▶ _Task instructions_
Retype every line from the start of the data down to and including the line with "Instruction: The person". Skip the pictures.

__________

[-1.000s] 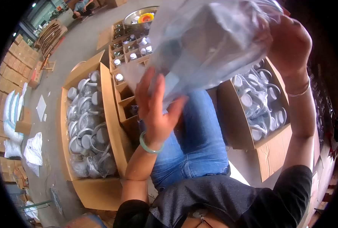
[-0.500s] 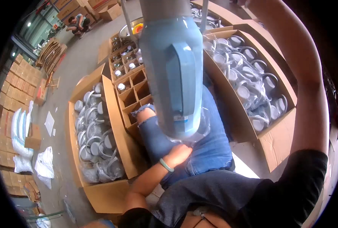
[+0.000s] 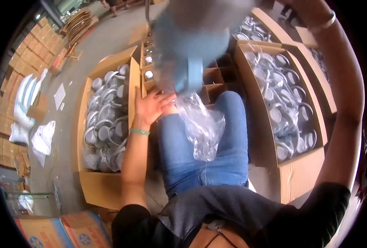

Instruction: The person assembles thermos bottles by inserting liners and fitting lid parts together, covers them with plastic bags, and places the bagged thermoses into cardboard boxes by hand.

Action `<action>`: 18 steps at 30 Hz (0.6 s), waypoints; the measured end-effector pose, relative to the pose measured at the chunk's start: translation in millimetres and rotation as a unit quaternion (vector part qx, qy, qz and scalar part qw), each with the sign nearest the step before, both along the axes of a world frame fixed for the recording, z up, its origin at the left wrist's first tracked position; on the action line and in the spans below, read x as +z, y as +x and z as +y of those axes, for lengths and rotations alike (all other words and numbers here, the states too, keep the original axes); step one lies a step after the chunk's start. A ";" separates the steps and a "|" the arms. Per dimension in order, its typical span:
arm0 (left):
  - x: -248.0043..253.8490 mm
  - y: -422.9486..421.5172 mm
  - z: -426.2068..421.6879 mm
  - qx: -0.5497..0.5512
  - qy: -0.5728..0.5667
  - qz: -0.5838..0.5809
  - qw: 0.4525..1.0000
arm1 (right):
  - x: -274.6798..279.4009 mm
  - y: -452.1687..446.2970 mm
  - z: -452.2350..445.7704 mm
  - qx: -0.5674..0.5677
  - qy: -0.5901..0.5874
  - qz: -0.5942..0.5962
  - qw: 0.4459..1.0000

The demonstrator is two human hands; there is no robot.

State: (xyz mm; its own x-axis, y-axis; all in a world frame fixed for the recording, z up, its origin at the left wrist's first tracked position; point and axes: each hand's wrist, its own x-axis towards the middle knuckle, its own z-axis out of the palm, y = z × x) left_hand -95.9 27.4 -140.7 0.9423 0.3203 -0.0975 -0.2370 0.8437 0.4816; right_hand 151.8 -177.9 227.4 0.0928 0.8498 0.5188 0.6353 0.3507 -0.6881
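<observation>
A large blue vessel with a handle (image 3: 189, 74) and a grey upper part, blurred by motion, fills the top centre. Clear plastic film (image 3: 202, 128) hangs from its lower end over the lap. My left hand (image 3: 152, 105) is beside the vessel's lower end with its fingers spread. My right hand (image 3: 309, 10) is at the top right edge, its fingers mostly out of frame, so what it holds is hidden.
Open cartons of grey-lidded, plastic-wrapped items stand on the left (image 3: 82, 144) and right (image 3: 278, 161). A divided carton (image 3: 212, 76) with white-capped bottles is ahead. White sacks (image 3: 24, 103) and stacked boxes (image 3: 30, 49) are far left; printed cartons (image 3: 63, 231) lie bottom left.
The vessel has moved up and tilted, leaving the film hanging below it. My left hand has risen from the vessel's base and opened. The view has shifted.
</observation>
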 end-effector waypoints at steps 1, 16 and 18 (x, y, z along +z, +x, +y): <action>-6.9 16.4 12.6 -0.067 -0.049 -0.116 0.990 | -9.4 -5.3 -0.1 0.020 -0.045 -0.027 0.998; -15.3 103.1 7.0 0.185 0.157 0.050 0.969 | -297.2 -64.8 -50.8 0.175 -0.168 -0.063 0.968; 1.5 93.5 -5.9 0.159 0.155 0.049 0.974 | -294.6 -73.6 -42.9 0.137 -0.129 -0.062 0.980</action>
State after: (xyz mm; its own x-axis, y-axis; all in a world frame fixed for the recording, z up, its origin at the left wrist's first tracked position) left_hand -2.4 21.5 -139.3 0.7817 0.6227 -0.0339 -0.4032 0.5461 0.7343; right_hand 78.3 -220.7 -67.2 -0.2077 0.9386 0.2754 0.6257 0.3439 -0.7002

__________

▶ _Exercise result_
[-1.000s] 
[-0.500s] 
[+0.000s] 

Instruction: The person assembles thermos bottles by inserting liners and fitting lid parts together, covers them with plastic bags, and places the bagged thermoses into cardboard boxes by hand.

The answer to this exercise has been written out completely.